The whole listing below, with no pictures, is to be repeated as it stands.

━━━━━━━━━━━━━━━━━━━━━━━━━━━━━━

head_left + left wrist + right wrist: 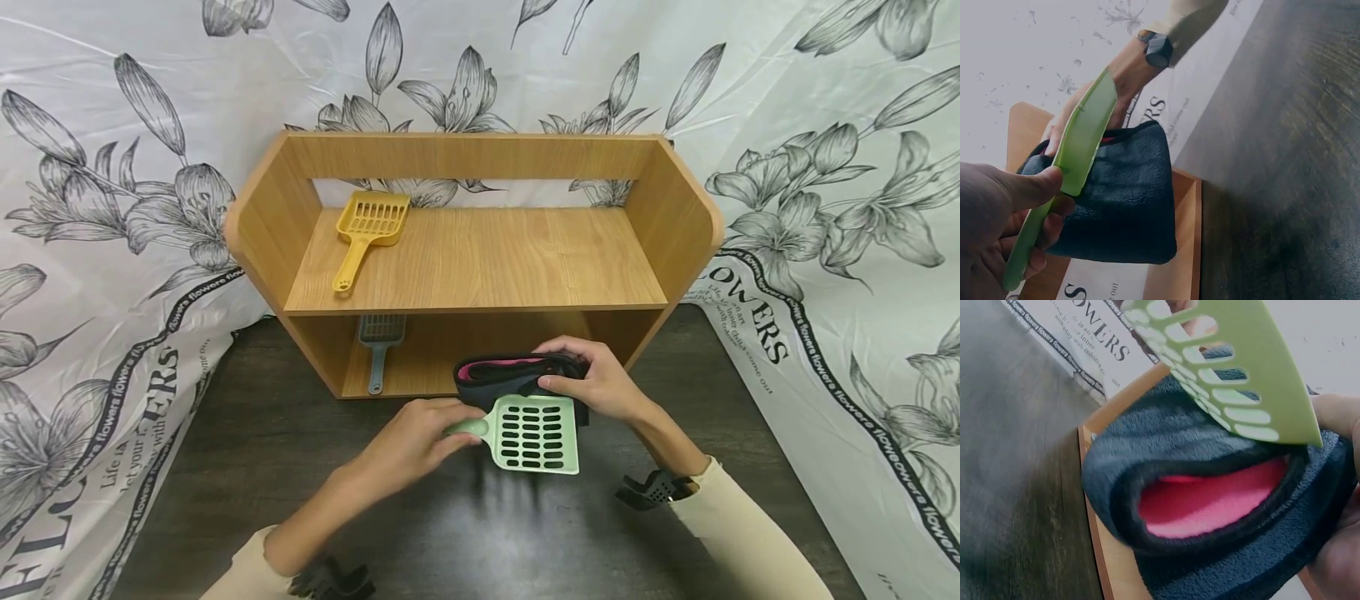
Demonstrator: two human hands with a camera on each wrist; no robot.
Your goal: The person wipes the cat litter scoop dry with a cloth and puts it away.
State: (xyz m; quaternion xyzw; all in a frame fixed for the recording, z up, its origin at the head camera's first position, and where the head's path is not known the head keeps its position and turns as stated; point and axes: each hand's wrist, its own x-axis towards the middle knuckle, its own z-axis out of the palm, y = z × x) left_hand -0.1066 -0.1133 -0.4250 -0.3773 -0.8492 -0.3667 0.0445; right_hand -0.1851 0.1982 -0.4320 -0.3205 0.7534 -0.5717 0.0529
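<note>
My left hand [412, 437] pinches the handle of a pale green slotted litter scoop [542, 433], with the thumb on top in the left wrist view. The scoop's head points right, in front of a folded dark blue cloth [480, 390]. That cloth has black edging and a pink inner side [1216, 503], which shows through an open fold in the right wrist view. With thumb and fingers my right hand [596, 379] grips the cloth at its right end. The scoop's far edge overlaps the cloth just below the right thumb.
A two-tier wooden shelf [480, 258] stands ahead on a dark wood-grain table [300, 500]. A yellow slotted scoop [360, 240] lies on its upper tier at the left. Below it, on the lower tier, lies a grey-blue scoop [379, 354]. A flower-printed sheet [90, 208] hangs behind.
</note>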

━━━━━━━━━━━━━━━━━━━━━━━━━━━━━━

> Solution
head_left + left wrist + right wrist: 
Demonstrator: two human hands with a camera on each wrist; no robot.
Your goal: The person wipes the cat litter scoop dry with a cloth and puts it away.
State: (xyz m; quaternion xyzw; all in a frame fixed for the recording, z up, its origin at the head camera's first position, and where the head's path is not known the head keeps its position and turns as stated; point and axes: each hand's wrist, its own x-axis towards the middle knuckle, its own z-axis out of the palm, y = z × x) left_hand -0.1066 -0.1133 -0.4250 -0.3773 -0.8492 -0.3667 0.0445; right_hand -0.1851 0.1982 -0.4320 -0.3205 0.7534 -0.5717 0.0529
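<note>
My left hand [412, 437] pinches the handle of a pale green slotted litter scoop [542, 433], with the thumb on top in the left wrist view. The scoop's head points right, in front of a folded dark blue cloth [480, 390]. That cloth has black edging and a pink inner side [1216, 503], which shows through an open fold in the right wrist view. With thumb and fingers my right hand [596, 379] grips the cloth at its right end. The scoop's far edge overlaps the cloth just below the right thumb.
A two-tier wooden shelf [480, 258] stands ahead on a dark wood-grain table [300, 500]. A yellow slotted scoop [360, 240] lies on its upper tier at the left. Below it, on the lower tier, lies a grey-blue scoop [379, 354]. A flower-printed sheet [90, 208] hangs behind.
</note>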

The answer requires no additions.